"The Department of Agriculture should stop being obsessed with sugar."
America’s sugar import system is a clever economic arrangement. Devised by the economists of the United States Department of Agriculture, it seeks to achieve two desirable objectives.
One objective is to establish and maintain order in the flow of sugar exports to the U.S. from a host of participants in one of the largest segments of world commodities trade; this is important from the standpoint of geopolitics because most of the significant sugar producers are Third World countries that rely on sugar exports for their foreign-currency needs.
The second objective of the USDA’s sugar import system – an objective that is not readily apparent to non-economists – is to protect the U.S. sugar industry from foreign sugar producers able to operate on the basis of lower production costs, e.g., lower wages. The sugarcane producer from California and the sugarbeet producer from Montana are not able to compete with the lower-cost sugar producers of Brazil, Thailand, and Kenya.
The US sugar import system is a quota-cum-premium-price system. Every year the USDA establishes a global total for US sugar imports after deducting estimated domestic production from estimated domestic consumption. The estimated total sugar import requirement is then distributed among the countries wishing to export sugar to the US Obviously, countries that have large sugar industries – for example, Brazil and Mexico – are candidates for big shares of the global import total, but other criteria are observed by the USDA in deciding how big a share, or quota, a particular foreign country gets. The state of a country’s relations with the US is a very important consideration, and so is a country’s record of reliability as a supplier.
The beauty of the US sugar import system is that a foreign country is guaranteed a share of the US sugar market and its sugar sales to the US are paid a set price that is considerably higher than the prices prevailing in the world market. This large premium is in effect the price that the US is willing to pay foreign sugar exporters for refraining from outcompeting America’s sugar producers.
When the Laurel-Langley Agreement was in force, i.e. the 20-year period beginning July 4, 1954, this country enjoyed one of the largest slices of the annual US sugar import pie. Upon the expiry of the Agreement, the Philippines lost its preferential status under the annual US Sugar Act and its share of the premium-price US sugar import total decreased correspondingly. The bulk of this country’s sugar production ceased to be classified as “A” (for export to the US) sugar. Today the export tonnage that is paid the US premium price is now much smaller.
The US market has ceased to be the premium market for domestically produced sugar. Thanks to the steadily increasing rise in domestic-market prices caused by the recurrently precarious balance between production and consumption – this country’s population is believed to have surpassed 110 million – the domestic market has become the premier market for Philippine sugar producers.
That being the case, the Department of Agriculture should stop being obsessed with “A” sugar and should, instead, pay greater attention to the domestic sugar supply situation.

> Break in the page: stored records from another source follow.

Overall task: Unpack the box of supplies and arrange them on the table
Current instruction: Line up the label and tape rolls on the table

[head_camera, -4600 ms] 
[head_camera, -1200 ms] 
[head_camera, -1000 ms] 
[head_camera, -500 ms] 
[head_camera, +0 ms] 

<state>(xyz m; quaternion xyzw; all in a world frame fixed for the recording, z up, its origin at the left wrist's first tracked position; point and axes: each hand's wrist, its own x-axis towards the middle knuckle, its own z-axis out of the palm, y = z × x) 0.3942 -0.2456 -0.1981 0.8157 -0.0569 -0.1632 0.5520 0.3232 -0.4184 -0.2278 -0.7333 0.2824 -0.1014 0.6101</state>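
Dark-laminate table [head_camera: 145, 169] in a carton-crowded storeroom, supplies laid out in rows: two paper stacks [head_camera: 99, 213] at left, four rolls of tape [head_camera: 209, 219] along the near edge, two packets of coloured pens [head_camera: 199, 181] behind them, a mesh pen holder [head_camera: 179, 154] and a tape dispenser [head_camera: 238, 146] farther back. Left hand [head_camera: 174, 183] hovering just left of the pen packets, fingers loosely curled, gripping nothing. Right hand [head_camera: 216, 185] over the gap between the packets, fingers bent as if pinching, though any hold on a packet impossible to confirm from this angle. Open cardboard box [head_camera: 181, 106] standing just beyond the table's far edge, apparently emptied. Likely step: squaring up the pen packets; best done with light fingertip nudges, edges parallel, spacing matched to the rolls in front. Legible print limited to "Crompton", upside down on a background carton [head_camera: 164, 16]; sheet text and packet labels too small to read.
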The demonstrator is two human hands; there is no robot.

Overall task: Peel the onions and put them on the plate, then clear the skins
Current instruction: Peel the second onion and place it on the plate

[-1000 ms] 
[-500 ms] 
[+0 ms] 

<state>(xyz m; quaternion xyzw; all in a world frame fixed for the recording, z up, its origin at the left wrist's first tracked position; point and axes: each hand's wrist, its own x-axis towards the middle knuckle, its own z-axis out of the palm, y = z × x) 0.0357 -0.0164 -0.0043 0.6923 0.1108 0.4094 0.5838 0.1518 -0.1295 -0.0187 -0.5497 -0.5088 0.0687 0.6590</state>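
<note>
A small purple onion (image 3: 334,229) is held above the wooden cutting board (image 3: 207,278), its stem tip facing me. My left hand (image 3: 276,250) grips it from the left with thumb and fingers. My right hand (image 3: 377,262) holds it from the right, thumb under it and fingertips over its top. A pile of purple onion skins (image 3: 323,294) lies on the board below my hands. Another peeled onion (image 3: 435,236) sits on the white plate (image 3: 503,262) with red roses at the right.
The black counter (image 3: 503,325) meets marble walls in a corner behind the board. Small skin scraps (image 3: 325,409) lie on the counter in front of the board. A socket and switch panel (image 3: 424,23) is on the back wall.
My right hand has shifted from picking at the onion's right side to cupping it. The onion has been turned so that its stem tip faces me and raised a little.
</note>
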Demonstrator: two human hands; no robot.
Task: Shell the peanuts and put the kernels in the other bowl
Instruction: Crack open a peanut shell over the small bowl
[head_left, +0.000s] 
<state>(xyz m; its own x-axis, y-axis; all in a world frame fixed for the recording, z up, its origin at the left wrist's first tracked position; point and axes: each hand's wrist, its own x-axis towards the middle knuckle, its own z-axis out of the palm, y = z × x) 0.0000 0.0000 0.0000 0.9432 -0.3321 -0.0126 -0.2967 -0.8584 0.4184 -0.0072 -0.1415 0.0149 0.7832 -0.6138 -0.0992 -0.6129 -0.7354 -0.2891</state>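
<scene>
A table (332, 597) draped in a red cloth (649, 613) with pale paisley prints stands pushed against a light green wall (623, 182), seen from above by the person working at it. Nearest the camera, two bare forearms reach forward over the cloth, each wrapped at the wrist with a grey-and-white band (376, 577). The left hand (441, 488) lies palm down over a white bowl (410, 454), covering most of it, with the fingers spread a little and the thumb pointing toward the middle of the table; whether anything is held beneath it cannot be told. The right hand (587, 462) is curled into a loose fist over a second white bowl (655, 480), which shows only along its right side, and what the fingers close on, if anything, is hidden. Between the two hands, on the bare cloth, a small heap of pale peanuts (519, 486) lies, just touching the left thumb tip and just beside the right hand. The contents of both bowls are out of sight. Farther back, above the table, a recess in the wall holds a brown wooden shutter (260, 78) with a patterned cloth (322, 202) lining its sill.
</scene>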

It is no longer “A” sugar that commands premium prices; it is now in the domestic market that such prices are found. This is the Philippine sugar industry’s new normal.

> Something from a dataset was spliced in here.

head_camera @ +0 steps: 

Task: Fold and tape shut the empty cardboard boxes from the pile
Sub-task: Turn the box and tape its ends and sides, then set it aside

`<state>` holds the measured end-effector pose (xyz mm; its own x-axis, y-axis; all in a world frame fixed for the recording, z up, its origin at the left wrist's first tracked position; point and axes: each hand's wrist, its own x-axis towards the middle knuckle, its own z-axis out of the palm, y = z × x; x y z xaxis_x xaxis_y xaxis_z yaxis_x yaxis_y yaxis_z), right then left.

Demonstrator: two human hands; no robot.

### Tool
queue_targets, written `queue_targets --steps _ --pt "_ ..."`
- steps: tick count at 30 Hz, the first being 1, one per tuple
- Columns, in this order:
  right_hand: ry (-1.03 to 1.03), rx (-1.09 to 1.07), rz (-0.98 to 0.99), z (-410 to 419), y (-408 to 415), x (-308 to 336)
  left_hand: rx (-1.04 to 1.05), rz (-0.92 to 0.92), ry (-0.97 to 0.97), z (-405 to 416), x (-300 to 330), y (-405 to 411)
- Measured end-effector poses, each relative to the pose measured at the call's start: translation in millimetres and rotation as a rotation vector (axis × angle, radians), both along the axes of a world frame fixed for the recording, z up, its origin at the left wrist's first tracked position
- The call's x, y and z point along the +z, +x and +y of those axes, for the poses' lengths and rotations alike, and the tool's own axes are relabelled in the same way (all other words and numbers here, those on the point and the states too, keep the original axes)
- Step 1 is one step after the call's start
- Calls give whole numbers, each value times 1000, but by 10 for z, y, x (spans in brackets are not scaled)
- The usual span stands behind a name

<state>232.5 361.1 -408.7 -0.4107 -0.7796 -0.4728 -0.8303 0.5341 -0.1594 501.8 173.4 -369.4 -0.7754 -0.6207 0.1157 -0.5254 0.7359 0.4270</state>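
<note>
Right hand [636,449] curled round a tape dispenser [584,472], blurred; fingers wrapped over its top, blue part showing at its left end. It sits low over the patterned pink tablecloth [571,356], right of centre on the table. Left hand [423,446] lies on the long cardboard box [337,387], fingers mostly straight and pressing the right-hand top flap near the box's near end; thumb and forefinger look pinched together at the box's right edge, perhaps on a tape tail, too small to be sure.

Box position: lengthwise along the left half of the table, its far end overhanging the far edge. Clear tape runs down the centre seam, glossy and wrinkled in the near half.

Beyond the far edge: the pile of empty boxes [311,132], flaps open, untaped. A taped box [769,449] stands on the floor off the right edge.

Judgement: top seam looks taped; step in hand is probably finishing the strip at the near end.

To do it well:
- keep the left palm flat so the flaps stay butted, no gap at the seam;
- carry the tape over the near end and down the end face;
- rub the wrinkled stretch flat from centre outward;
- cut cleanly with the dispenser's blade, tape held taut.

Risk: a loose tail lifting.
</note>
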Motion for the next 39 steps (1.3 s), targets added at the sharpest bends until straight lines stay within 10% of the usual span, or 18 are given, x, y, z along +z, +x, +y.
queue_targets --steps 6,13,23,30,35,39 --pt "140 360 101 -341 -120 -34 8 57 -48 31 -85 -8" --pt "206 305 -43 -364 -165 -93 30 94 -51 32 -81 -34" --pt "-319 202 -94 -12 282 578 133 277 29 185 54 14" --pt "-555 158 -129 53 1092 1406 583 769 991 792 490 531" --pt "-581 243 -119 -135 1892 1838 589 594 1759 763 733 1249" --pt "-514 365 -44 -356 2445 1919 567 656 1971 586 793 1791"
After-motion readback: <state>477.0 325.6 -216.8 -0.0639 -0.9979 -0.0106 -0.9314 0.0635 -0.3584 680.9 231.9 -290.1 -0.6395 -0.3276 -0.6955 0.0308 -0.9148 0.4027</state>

That the Secretary of Agriculture and his people are having difficulty adjusting – or are not inclined to adjust – to the fact that the domestic market is now the premium market is indicated by the DA order allocating 7 percent of crop-year 2020-2021 production for export to the US. Though the order has since been rescinded for domestic-supply reasons, rumors are rife that DA is still considering classifying 74,000 metric tons (MT) as “A” sugar. This does not make any sense. The 74,000 MT should be reclassified as “D” sugar and consigned to the domestic market, where it will be paid premium prices.